110. Le temple des Opaques
Après une petite demi-heure, nous parvenons à l’immense structure. Les murs sont aussi gris que toutes les bâtisses des Opaques, mais celle-ci est entouré de racines mouvantes à l’aspect du goudron, glissant les unes contre les autres, étirant des filets noirs dans des bruits visqueux. Jésus commente :
— C’est très… bizarre.
— C’est inoffensif ? demande Maman.
— Ça l’est, répond Léonie en glissant sa main sur une des racines.

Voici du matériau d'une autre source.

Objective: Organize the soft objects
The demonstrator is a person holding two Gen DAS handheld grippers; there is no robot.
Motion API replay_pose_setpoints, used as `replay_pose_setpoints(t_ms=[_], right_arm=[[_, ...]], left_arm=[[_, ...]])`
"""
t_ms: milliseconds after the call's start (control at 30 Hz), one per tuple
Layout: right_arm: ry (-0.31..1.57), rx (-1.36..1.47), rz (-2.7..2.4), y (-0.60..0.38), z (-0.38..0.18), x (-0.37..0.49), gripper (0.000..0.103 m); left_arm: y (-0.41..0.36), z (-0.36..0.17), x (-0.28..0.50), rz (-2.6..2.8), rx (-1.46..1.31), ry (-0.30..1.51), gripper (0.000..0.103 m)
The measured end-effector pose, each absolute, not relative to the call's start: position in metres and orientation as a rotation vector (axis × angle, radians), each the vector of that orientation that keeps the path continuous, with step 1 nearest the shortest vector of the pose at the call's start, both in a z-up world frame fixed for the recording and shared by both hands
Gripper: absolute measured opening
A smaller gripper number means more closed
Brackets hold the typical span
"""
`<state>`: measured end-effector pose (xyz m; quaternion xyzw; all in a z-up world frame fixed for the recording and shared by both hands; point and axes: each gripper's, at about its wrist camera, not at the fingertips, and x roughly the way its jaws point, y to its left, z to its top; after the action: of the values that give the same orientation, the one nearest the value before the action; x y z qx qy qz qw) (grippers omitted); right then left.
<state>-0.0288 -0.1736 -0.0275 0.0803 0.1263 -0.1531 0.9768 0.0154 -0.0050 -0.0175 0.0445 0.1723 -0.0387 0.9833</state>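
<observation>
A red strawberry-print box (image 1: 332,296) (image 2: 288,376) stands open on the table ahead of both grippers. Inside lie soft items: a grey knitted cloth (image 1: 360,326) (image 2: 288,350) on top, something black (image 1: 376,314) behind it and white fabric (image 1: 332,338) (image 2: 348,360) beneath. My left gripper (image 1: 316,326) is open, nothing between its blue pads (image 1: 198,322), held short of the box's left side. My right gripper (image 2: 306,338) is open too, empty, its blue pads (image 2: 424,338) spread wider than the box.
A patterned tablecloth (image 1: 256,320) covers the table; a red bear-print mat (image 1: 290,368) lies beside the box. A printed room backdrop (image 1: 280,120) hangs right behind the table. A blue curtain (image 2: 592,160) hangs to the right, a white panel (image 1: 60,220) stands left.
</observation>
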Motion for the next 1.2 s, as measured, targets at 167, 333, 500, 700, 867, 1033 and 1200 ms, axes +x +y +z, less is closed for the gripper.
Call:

Le végétal ou l’animal étrange se décale pour échapper au contact. Léonie tente d’essuyer le goudron qui colle au bout de ses doigts en frottant la pierre, puis abandonne en s’avançant sous l’arche principal. Le large corridor mesure bien dix mètres de mur à mur, mais il est interrompu sur toute sa largeur par une grande fosse creusée dans la roche. Elle mesure trente mètres de long. Léonie s’arrête devant le rebord et je me place à côté d’elle pour observer l’animal au fond de la fosse. Il pourrait être invisible, mais il est couvert de crasse. Léonie dit amèrement :
— Sans Alpha, les choses vont se compliquer pour entrer.
Epsilon a cette ressemblance avec son frère aîné par ses pattes postérieures atrophiées. Les pattes antérieures sont longues, affutées avec la silhouette de faux, celui lui faire ressembler à Delta. Il n’a rien d’humain. Sa tête est allongée et anguleuses. Des barbillons couvrent sa mâchoire. J’ignore où sont ses yeux tant il y a d’orbites. Il tourne nerveusement, chassant les ossements qui tapissent sa prison.
— Il n’y a pas d’autres accès ? questionné-je.
— Si. Un raccourci quantique créé dans la Cité Pieuse.
— L’Eglise a donc toujours accès à cet endroit, comprend le shérif.
— Nous entrons, Fanny plonge, nous ressortons. Il faut juste passer Epsilon.
— L’animal ne me pose pas de problème, indique le shérif. Mais une fois dans la fosse, nous serons pris au piège.
— Je ne vois personne qui nous attende de l’autre côté.
Le shérif réfléchit silencieusement, puis dit à Jésus :
— La fosse fait à peine trois mètres de fond, il ne doit pas savoir sauter. Il faudrait que je récupère un os assez affuté pour transpercer sa gorge. J’en vois un qui ferait l’affaire, mais il faudrait l’attirer dans ce coin.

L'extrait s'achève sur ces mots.